* WHAT NEEDS TO BE DONE:
Pull each line containing "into" out of the data and copy it.

* SUPPLIED DATA:
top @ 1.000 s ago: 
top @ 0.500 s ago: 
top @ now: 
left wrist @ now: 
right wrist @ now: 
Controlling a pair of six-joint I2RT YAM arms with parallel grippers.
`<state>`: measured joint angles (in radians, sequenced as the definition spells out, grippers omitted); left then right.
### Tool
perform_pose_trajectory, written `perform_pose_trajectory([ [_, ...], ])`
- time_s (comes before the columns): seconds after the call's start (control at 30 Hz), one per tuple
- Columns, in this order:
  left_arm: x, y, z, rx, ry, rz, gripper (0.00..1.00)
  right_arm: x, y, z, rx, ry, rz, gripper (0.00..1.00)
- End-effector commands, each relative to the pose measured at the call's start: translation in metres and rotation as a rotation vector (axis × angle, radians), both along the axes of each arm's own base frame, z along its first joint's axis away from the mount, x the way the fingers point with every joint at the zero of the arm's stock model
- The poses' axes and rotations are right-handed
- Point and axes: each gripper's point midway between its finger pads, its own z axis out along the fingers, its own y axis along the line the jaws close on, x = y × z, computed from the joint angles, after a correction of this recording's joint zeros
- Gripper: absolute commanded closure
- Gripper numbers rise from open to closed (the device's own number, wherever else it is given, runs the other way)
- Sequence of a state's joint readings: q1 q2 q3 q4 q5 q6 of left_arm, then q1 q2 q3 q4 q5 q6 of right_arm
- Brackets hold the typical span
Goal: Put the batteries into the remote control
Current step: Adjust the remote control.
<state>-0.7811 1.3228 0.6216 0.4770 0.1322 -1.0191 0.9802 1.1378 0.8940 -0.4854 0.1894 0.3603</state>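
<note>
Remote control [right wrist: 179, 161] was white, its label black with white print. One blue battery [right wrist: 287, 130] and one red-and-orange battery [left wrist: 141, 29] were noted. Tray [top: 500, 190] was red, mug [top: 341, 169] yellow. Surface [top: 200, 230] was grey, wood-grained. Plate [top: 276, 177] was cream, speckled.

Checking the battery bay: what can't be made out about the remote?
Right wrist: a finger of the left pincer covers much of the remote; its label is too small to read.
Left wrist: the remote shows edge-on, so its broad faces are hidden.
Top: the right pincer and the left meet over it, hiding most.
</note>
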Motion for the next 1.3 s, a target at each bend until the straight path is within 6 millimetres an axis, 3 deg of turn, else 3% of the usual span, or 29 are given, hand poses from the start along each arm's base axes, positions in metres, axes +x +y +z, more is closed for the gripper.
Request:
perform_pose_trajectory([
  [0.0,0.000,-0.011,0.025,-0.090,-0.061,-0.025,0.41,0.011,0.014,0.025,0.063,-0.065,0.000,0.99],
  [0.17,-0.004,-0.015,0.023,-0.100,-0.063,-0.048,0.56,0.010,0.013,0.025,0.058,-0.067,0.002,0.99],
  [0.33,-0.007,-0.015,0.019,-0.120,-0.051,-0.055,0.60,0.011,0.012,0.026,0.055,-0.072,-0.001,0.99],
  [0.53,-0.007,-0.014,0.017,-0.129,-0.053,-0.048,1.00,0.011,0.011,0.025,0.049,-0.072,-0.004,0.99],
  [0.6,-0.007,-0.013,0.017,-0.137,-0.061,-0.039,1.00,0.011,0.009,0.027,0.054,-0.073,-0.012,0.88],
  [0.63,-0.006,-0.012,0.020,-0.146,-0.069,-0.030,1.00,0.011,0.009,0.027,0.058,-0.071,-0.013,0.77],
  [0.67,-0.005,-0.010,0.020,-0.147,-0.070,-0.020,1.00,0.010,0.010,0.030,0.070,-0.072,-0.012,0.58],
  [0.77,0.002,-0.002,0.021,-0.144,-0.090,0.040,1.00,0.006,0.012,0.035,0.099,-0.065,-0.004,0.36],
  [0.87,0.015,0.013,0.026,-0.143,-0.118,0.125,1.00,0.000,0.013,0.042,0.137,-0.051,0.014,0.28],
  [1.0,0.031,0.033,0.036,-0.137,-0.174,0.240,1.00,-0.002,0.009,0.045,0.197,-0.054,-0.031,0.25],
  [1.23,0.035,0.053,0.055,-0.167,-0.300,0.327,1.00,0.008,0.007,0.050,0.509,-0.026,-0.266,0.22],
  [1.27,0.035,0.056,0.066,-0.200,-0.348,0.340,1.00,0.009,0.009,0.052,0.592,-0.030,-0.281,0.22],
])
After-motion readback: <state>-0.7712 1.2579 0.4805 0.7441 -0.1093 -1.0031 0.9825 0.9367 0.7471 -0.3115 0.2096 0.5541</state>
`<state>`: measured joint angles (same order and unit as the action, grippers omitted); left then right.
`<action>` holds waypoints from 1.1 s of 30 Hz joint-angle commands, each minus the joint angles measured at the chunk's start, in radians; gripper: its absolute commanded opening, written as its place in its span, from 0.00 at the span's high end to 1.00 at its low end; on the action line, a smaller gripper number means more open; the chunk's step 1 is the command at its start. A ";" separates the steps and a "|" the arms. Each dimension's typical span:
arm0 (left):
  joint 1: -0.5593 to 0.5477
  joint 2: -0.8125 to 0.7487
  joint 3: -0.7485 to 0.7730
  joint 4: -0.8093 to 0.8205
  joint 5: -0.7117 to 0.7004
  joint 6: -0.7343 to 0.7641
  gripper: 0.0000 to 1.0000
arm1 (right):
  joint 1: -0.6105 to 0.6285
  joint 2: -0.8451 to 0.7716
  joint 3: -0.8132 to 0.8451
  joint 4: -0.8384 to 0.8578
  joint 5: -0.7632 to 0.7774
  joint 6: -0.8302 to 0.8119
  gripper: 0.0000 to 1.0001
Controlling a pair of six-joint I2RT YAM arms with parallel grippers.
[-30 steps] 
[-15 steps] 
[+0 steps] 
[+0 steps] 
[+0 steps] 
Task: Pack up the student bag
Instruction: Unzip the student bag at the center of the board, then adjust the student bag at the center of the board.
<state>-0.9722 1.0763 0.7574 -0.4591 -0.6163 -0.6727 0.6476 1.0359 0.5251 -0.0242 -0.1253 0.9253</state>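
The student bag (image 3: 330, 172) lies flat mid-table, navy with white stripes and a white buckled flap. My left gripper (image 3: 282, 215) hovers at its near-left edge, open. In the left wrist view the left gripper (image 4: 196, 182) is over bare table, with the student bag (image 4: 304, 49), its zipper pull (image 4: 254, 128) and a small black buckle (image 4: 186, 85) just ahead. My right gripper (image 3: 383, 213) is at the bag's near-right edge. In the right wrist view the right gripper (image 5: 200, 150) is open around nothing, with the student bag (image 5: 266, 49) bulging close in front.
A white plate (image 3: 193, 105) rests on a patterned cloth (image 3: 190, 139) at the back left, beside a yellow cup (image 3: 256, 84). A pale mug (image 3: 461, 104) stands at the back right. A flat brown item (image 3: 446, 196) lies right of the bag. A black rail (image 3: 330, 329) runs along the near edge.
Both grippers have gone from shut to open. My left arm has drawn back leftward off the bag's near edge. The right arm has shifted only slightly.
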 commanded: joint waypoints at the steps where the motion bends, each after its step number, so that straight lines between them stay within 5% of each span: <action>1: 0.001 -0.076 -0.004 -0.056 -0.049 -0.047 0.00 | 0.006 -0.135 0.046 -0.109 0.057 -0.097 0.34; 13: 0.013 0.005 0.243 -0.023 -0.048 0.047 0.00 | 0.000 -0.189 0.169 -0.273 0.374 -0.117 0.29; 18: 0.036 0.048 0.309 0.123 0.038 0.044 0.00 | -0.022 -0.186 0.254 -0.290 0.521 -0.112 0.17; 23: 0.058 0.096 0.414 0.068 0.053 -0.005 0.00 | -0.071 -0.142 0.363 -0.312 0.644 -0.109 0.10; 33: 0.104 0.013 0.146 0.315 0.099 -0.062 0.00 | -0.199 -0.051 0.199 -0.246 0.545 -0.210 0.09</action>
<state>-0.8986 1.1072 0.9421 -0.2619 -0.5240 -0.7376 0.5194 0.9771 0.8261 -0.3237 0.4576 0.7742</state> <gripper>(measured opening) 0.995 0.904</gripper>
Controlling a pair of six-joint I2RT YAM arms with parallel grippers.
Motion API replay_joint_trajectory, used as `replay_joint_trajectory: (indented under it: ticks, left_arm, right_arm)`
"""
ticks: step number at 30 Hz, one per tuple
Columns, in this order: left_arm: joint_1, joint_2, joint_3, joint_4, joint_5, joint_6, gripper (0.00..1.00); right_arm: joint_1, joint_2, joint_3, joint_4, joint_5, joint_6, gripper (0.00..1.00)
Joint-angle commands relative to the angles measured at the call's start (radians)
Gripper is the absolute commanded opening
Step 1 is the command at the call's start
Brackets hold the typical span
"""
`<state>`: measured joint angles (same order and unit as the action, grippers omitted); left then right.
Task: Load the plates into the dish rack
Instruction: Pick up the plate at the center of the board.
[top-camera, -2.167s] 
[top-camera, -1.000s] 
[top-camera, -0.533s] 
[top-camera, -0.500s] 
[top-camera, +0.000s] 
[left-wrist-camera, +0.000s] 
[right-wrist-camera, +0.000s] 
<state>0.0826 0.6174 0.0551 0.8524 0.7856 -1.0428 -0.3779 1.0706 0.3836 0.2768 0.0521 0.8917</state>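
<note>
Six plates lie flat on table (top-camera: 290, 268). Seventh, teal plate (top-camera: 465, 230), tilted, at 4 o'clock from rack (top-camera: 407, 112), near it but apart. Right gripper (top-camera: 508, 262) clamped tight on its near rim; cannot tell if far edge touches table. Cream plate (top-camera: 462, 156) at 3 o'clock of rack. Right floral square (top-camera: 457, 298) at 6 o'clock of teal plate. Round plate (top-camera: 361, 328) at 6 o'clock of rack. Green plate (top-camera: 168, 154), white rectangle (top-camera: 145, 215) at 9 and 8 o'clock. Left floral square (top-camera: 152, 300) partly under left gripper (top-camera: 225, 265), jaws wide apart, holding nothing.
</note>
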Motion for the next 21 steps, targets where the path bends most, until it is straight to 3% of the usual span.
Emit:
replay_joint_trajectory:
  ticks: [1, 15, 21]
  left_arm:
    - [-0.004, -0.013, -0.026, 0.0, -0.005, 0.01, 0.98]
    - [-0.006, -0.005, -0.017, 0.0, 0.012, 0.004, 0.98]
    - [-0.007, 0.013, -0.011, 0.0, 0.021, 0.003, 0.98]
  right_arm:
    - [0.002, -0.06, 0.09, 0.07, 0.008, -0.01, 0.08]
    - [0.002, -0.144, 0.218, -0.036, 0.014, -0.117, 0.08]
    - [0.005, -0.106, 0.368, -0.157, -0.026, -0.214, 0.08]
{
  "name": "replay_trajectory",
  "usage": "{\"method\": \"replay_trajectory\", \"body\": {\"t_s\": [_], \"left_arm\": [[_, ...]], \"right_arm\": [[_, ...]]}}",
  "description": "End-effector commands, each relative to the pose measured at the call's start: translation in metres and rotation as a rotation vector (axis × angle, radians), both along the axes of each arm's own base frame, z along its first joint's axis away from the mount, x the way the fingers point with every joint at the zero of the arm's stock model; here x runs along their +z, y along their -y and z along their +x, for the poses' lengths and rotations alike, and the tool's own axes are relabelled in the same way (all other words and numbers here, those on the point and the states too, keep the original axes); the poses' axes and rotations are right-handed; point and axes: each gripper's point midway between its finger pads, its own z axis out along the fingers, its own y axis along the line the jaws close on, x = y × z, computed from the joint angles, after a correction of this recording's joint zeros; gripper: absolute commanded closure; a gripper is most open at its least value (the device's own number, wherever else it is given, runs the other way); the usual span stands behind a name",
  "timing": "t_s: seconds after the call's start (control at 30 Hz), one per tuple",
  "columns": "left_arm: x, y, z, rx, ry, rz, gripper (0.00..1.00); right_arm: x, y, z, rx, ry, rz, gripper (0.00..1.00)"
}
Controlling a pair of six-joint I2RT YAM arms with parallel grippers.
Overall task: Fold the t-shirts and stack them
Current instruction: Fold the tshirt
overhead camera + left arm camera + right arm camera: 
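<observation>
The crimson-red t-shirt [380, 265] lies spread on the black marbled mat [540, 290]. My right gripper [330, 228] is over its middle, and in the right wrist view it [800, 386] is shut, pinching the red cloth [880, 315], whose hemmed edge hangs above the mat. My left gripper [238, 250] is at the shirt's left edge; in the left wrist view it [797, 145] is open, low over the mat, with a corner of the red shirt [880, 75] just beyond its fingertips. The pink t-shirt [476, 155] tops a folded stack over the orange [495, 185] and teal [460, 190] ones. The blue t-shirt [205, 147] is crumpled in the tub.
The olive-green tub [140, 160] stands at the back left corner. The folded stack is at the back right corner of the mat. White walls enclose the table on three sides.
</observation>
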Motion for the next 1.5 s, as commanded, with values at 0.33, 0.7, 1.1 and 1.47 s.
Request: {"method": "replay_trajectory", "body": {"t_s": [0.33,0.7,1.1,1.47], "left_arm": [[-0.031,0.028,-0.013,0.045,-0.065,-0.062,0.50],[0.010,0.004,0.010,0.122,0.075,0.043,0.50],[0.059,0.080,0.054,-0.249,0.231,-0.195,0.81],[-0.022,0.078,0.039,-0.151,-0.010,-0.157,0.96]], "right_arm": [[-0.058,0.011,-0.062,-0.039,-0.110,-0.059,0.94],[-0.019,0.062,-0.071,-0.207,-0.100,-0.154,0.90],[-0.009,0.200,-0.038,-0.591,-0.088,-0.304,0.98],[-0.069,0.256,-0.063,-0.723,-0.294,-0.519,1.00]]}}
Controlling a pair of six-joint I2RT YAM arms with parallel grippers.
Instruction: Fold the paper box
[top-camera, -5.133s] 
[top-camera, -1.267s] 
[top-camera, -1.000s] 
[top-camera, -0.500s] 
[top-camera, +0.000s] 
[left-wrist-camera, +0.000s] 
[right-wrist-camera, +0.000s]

* SOLUTION:
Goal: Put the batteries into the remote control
Task: Load the plates into the dish rack

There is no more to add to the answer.